- [AIM OF THE EXERCISE] Starting at the line that contains "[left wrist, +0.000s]" and stopping after the line that contains "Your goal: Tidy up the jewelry", transcribe the listing below exactly; do not include any pictures.

- [INFORMATION PROVIDED]

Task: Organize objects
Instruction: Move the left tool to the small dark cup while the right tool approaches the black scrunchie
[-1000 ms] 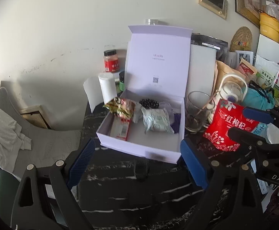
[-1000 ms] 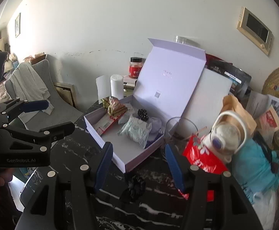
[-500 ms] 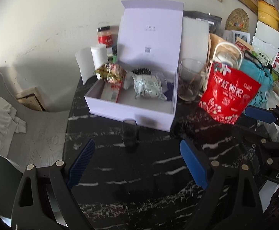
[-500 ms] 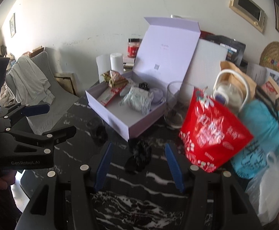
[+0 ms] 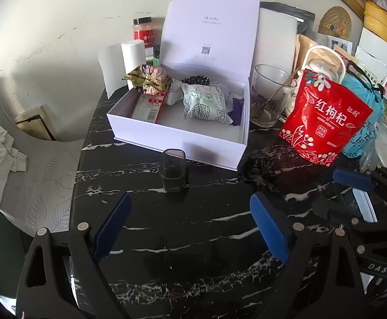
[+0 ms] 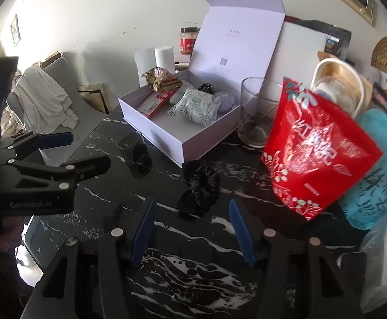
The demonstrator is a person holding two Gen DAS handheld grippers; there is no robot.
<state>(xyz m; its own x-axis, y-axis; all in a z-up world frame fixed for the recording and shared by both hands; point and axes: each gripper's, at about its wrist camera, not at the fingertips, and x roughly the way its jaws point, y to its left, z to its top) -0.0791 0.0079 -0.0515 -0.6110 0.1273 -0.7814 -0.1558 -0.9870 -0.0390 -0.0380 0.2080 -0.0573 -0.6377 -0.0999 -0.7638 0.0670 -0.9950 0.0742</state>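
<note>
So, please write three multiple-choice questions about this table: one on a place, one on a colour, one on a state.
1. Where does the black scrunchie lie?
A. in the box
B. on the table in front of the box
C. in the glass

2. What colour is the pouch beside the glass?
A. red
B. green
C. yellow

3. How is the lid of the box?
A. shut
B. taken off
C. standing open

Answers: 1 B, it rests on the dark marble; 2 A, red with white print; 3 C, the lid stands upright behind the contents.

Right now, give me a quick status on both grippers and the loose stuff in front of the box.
Left gripper open, empty. Right gripper open, empty, black scrunchie just ahead. Small dark cup loose before the open white box. Red pouch crowds the right.
</note>
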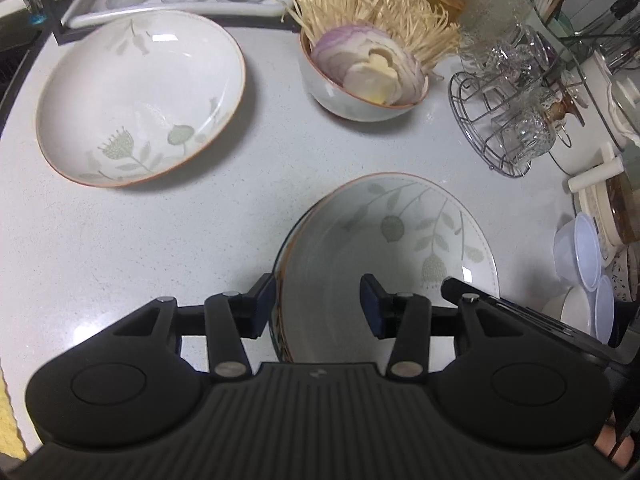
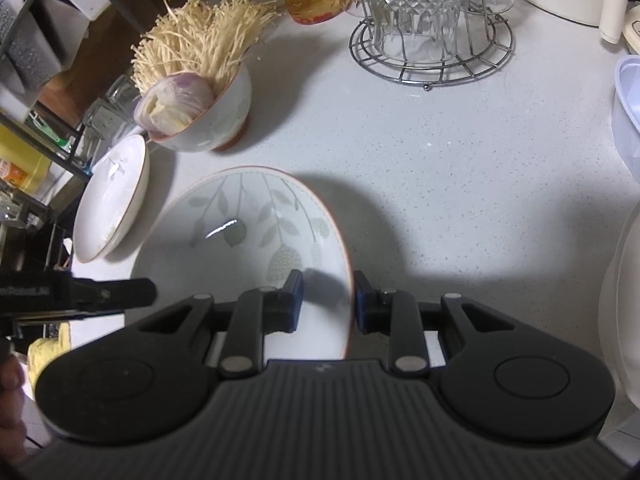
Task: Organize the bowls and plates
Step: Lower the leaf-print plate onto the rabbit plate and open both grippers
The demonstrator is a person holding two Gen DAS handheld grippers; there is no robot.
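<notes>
A wide bowl with a leaf pattern (image 1: pixel 400 240) (image 2: pixel 240 240) sits low in both views. My right gripper (image 2: pixel 328 300) is shut on its right rim, one finger inside and one outside. My left gripper (image 1: pixel 318 306) stands open astride the opposite rim: the outer finger (image 1: pixel 264 308) is against the edge, while the inner one hangs clear over the bowl's floor. Each gripper shows at the edge of the other's view. A second empty wide bowl (image 1: pixel 140 96) (image 2: pixel 112 200) rests to the left. Behind it is a small bowl (image 1: pixel 360 96) (image 2: pixel 212 120) holding onion and enoki mushrooms.
A wire rack of glass cups (image 1: pixel 500 120) (image 2: pixel 432 40) stands at the back right on the white counter (image 1: pixel 240 200). Plastic containers (image 1: pixel 584 252) (image 2: pixel 628 112) line the right edge. A drying tray with glasses (image 1: pixel 160 4) and a black shelf frame (image 2: pixel 40 80) close off the left.
</notes>
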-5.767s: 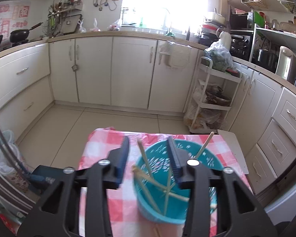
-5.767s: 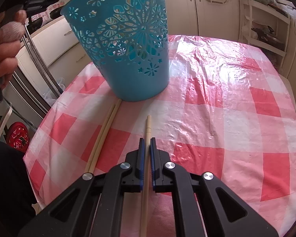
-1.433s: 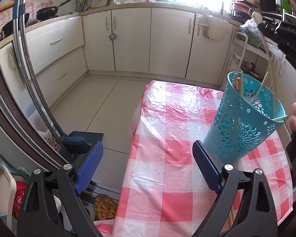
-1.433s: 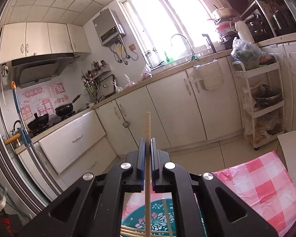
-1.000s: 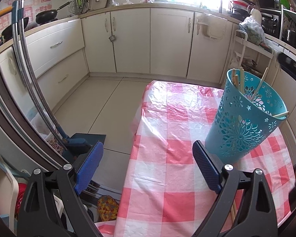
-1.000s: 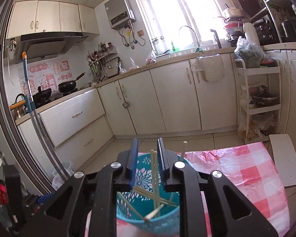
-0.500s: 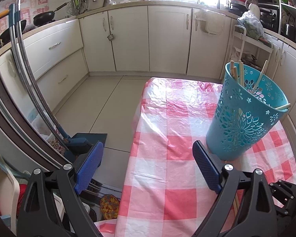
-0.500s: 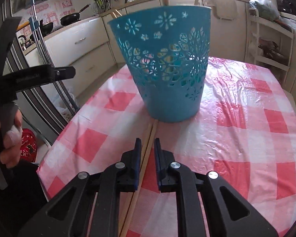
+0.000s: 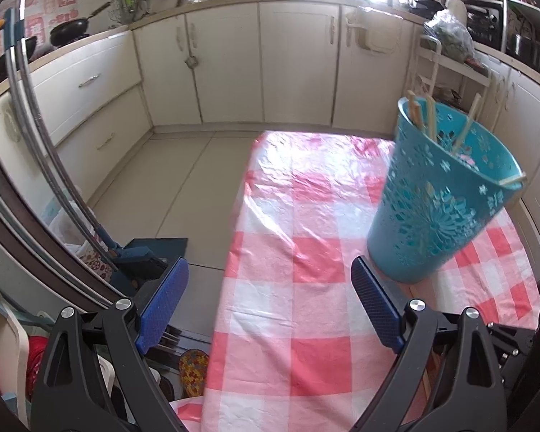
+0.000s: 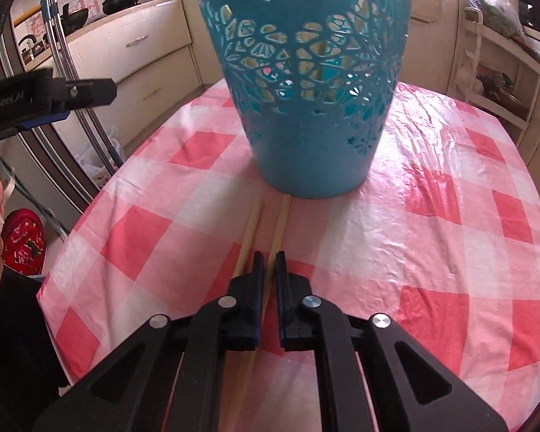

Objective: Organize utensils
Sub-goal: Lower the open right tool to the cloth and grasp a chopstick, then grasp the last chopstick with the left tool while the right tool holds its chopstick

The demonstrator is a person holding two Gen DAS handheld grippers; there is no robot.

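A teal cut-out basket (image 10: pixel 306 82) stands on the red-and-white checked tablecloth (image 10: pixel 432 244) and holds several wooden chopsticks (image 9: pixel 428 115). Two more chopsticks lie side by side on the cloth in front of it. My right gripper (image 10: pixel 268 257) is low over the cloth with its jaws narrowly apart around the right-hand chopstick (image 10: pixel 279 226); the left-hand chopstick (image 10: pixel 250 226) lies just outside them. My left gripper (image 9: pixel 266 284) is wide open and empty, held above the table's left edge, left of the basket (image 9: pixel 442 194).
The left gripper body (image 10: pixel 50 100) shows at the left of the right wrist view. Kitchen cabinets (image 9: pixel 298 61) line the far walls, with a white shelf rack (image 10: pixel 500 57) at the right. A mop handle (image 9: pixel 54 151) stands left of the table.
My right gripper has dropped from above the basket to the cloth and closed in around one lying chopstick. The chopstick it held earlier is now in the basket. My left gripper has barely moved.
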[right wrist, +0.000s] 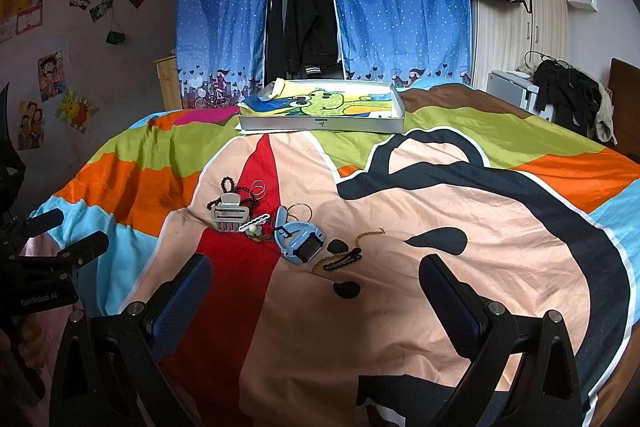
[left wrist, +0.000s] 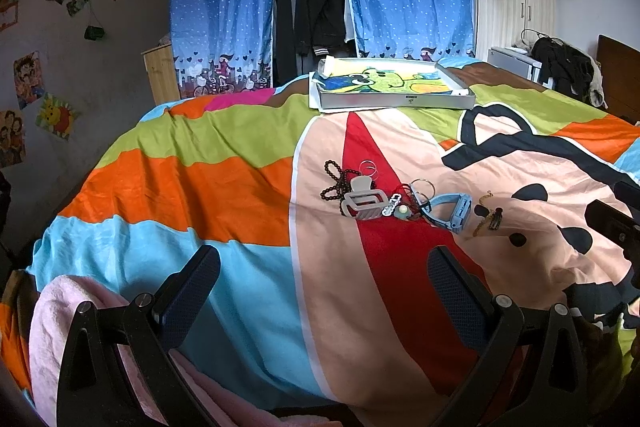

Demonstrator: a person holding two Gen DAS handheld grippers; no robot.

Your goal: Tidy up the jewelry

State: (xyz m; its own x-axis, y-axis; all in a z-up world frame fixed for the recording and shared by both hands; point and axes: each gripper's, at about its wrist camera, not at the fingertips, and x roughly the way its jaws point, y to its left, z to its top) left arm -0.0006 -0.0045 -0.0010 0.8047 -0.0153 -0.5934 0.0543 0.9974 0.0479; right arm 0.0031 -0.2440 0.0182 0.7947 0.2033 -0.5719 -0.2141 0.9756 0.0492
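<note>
Hovering claws (left wrist: 324,275) (right wrist: 316,285), jewelry (right wrist: 264,223) untouched

Bare quilt (right wrist: 400,307) lies open between the 2 spread fingers of the right gripper (right wrist: 316,291) and the jewelry, so the near approach is clear. The pieces crowd together: the grey hair claw (right wrist: 229,215) overlaps the dark bead string (right wrist: 224,189), and the blue watch (right wrist: 298,237) sits just beside the black hair clip (right wrist: 342,261). A wide strip of quilt separates this cluster from the shallow white box (right wrist: 320,123) behind. The left gripper (right wrist: 66,233) occupies the left edge.
</note>
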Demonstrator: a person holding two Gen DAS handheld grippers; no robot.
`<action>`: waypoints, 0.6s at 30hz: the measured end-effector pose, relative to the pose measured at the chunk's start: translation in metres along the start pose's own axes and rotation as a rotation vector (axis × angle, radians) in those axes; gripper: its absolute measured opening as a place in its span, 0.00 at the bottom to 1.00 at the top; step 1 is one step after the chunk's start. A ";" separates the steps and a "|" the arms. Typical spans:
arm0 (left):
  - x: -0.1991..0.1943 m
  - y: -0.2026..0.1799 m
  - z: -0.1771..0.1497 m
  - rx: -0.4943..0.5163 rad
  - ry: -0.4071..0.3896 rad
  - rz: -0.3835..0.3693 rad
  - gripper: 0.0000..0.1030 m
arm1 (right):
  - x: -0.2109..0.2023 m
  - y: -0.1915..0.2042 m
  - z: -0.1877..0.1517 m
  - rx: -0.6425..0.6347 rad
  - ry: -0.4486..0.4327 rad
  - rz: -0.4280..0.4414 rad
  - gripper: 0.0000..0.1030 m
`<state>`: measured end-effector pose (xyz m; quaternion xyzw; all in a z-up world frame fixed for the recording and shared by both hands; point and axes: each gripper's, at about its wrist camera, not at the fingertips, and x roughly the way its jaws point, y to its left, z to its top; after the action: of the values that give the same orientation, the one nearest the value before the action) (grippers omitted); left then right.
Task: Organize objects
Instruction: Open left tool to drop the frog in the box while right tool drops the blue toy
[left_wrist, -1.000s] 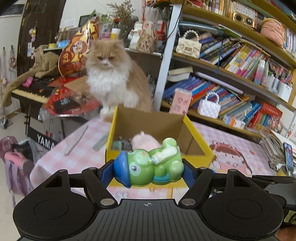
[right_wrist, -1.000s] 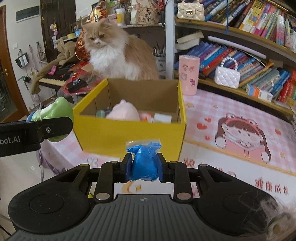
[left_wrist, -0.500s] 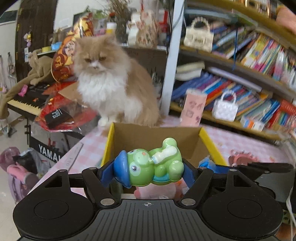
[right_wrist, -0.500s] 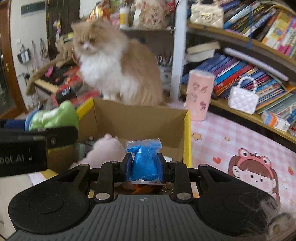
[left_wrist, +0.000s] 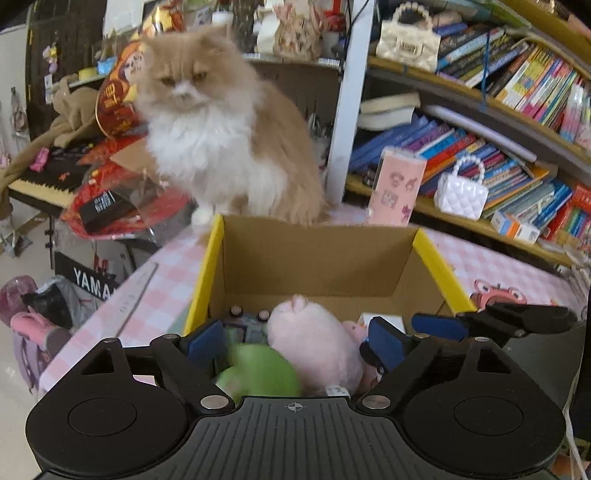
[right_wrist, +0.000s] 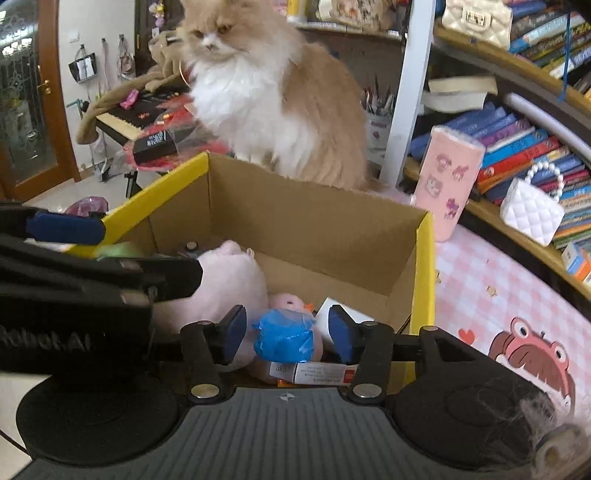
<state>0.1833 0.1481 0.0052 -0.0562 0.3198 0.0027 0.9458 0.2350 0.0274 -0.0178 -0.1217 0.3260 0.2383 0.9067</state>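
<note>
Tongs on the left (left_wrist: 295, 341) stand spread wide over the near edge of the cardboard box (left_wrist: 317, 254), their blue pads (left_wrist: 205, 341) touching nothing. Just below and between them a green toy (left_wrist: 258, 378) shows as a blur, free of both pads, beside a pink plush animal (left_wrist: 317, 345) that fills the middle of the box. From the right-hand camera the same green toy (right_wrist: 118, 251) peeks out behind the left tool's black arm.

Tongs on the right (right_wrist: 286, 334) are spread too, over the box's near right corner. A blue crinkled packet (right_wrist: 284, 339) sits in the gap, clear of each pad (right_wrist: 232, 332); whether it is resting on the things below or in mid-air I cannot tell. Under it lie a white carton with red print (right_wrist: 314, 373) and a smaller pink toy (right_wrist: 291, 301), with the pink plush animal (right_wrist: 229, 280) to the left.

The box (right_wrist: 314, 221) has yellow outer walls and stands on a desk (right_wrist: 480, 273) covered in pink checked cloth with a cartoon frog print. Right behind the box sits a fluffy orange-and-white cat (left_wrist: 218, 125), facing it. A pink tumbler (left_wrist: 397, 188) stands on the desk beside the cat, and a small white quilted handbag (left_wrist: 460, 192) rests on the bookshelf (left_wrist: 517, 107) further right. Off to the left is a keyboard piano (left_wrist: 40, 184) piled with clutter.
</note>
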 end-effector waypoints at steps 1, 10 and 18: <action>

- [TASK RESPONSE]
[left wrist, +0.000s] 

Demonstrator: a person holding two Gen DAS handheld grippers; no robot.

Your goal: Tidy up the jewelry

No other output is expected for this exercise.